# church



## Stephenjayakumar (Jul 18, 2009)

Hi All,

This is Stephen Jayakumar

Does anybosy know whre is pentecost church in dubai or sharja?

tks.


----------



## burnt berry (Mar 17, 2009)

Hi Stephen,
There are several churches here in dubai, I'd like to recommend Kings Revival Church Int'l inside Holy Trinity compound opposite Iranian club Oud Metta.
There are 14 services weekly except on thursdays.
For more details on the timings pls log on to www.miraclesforyou.org
stay blessed.


----------



## keydom (Jul 21, 2009)

Thanks for the information.


----------



## Stephenjayakumar (Jul 18, 2009)

Hi,

Thanks for the information. As i am from south india, new to dubai and as i want to meet tamil speaking pentecostal christians, can you please give the phone numbers/addresses of all the pentecostal churches attended by tamil christians in dubai

Tks.


----------



## burnt berry (Mar 17, 2009)

Hi Stephen,
there are 14 services weekly like i mentioned earlier in various languages...tamil, urdu, konkani, sinhala, swahili etc (sorry not quite sure of the spellings)!

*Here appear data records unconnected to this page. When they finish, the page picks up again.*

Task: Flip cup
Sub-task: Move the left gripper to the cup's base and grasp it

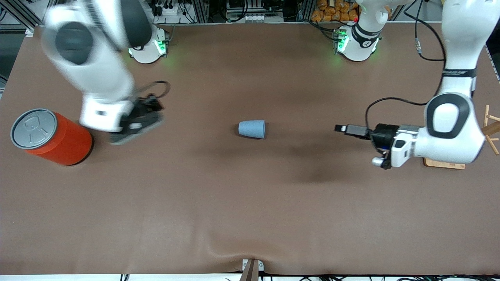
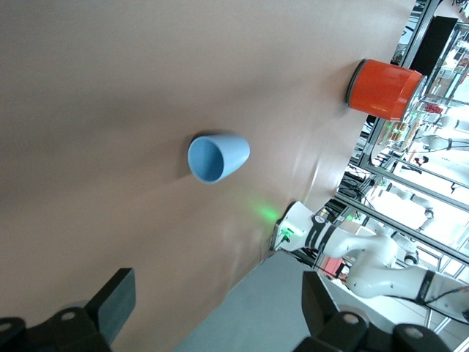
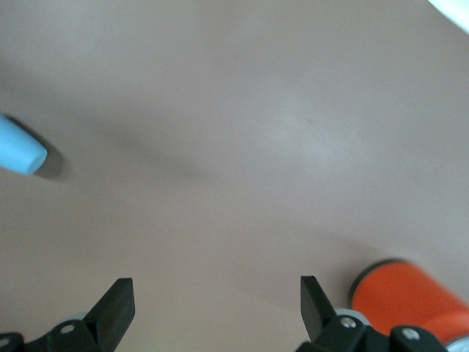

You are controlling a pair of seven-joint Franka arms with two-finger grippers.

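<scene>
The cup point(image 1: 252, 128) lies on its side near the middle of the brown worktop point(image 1: 250, 203), touching nothing else, with its open mouth turned toward the left arm's end and its narrow closed base toward the right arm's end. In the left wrist view the cup point(image 2: 218, 157) shows its darker blue inside. The left tool point(image 1: 340, 128) hangs low over the worktop toward the left arm's end, level with the cup and well apart from it, pointing at the cup's mouth; its fingers point(image 2: 117, 301) are spread wide and hold nothing. The right tool point(image 1: 133, 130) is over the worktop near the right arm's end, between the cup and an orange can point(image 1: 54, 136) with a grey lid; its fingers point(image 3: 117, 304) are likewise spread wide and empty. The can lies tilted on the worktop, close beside the right tool. A wooden stand point(image 1: 490, 128) sits at the left arm's end, partly hidden by that arm.
</scene>
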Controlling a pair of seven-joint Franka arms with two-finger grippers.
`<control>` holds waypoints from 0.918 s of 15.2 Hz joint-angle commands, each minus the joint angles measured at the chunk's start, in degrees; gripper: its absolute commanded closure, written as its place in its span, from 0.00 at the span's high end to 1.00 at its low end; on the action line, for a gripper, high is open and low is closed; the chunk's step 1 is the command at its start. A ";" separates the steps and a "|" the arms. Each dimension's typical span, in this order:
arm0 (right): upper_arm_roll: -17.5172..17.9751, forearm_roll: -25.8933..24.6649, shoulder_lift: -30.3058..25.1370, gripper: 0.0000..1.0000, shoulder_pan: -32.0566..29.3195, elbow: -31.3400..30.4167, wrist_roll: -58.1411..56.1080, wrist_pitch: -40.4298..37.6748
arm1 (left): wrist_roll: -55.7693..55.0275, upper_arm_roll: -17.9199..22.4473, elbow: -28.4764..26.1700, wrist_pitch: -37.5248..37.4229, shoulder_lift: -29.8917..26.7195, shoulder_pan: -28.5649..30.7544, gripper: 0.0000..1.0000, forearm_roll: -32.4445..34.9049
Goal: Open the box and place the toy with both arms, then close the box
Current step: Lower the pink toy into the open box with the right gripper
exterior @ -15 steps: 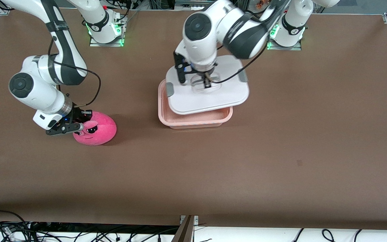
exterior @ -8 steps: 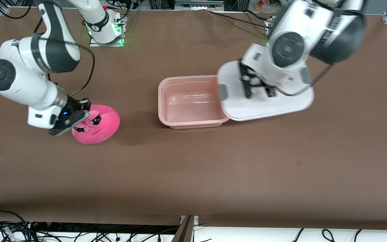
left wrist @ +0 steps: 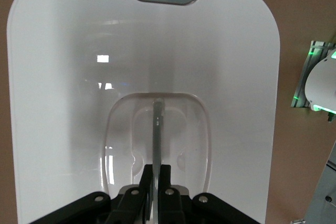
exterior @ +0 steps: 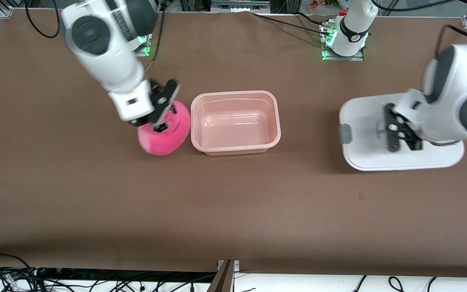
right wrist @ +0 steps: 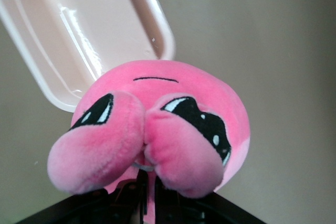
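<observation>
The box [exterior: 233,151] is an open pale pink tub at the table's middle, with nothing inside. My right gripper [exterior: 161,121] is shut on the hot-pink plush toy [exterior: 164,142] and holds it up in the air beside the box, on the side toward the right arm's end. In the right wrist view the gripper [right wrist: 148,192] pinches the toy [right wrist: 173,98] between its bulging eyes, with the box [right wrist: 94,30] past it. My left gripper [exterior: 399,138] is shut on the clear handle of the white lid [exterior: 367,121], low over the table toward the left arm's end. The left wrist view shows the gripper [left wrist: 156,177] on the lid [left wrist: 68,87].
The lid's grey clip [exterior: 345,134] faces the box. The arm bases [exterior: 345,40] [exterior: 142,44] with green lights stand along the table's edge farthest from the front camera. Cables [exterior: 14,275] lie off the near edge. Bare brown table lies between box and lid.
My left gripper carried the lid off the box toward the left arm's end and lowered it. My right gripper lifted the toy and moved it next to the box.
</observation>
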 commanded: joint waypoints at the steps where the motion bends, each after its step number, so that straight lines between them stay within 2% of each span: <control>1: 0.42 -3.71 1.05 0.00 7.37 1.62 -1.61 -1.46 | 4.45 -1.04 0.38 1.73 1.97 2.26 0.00 1.90; 6: 0.42 -9.06 5.18 0.00 16.08 5.48 1.37 -1.46 | 4.64 -1.13 0.47 1.73 2.23 2.98 0.00 1.90; 14: 0.33 -15.13 11.42 0.00 18.82 6.02 4.10 -0.06 | 4.64 -1.39 0.47 1.82 2.32 2.98 0.00 1.46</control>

Daily english services/prayer meetings except thursdays.

Main worship services on Friday:
English 7.00am 
Sinhala 10.30am
Urdu 10.30am
Youth Ministry 10.00am
Worship service in Al Barsha 4.00pm (close to the mall of emirates)
African/English service 8.30pm

Sunday: 
English Miracle Worship service 8.00pm

Monday: 
Arabic Miracle Worship service 8.00pm 

Tuesdays:
Bible school - English 8.00pm
Bible study - Urdu 8.00pm

Wednesday:
Tamil Miracle Worship services 8.00pm
Filipino/Tagalog service 8.00pm
Konkani service 8.00pm
Sinhala Bible study 8.00pm
International House of prayer 8.00pm
Choir practice 8.00pm

Every 2nd & 4th Monday:
Bermese/Burma church

Every 2nd Monday of the month @ 8.00pm
Men's fellowship: Timothy & Andrews
Women's fellowship: Esthers & Deborahs

Other outreaches & weekly services hold in Abu Dhabi, Jebel Ali, Sharjah, Fujairah, Ras Al Khaimah, Umm Al Quwain, Bahrain & Qatar.

You can seek further assistance on these nos:
050-6310945, 050-6526540, 050-4509497, 050-6253195

take care


----------



## Stephenjayakumar (Jul 18, 2009)

thk so much


----------



## kris.orion (Nov 9, 2009)

*Contact details of Filipino churches in RAK*

Hi,

Can anybody share the contact details of Filipino churches (catholic) in Ras Al Khaima, UAE?

Kris


----------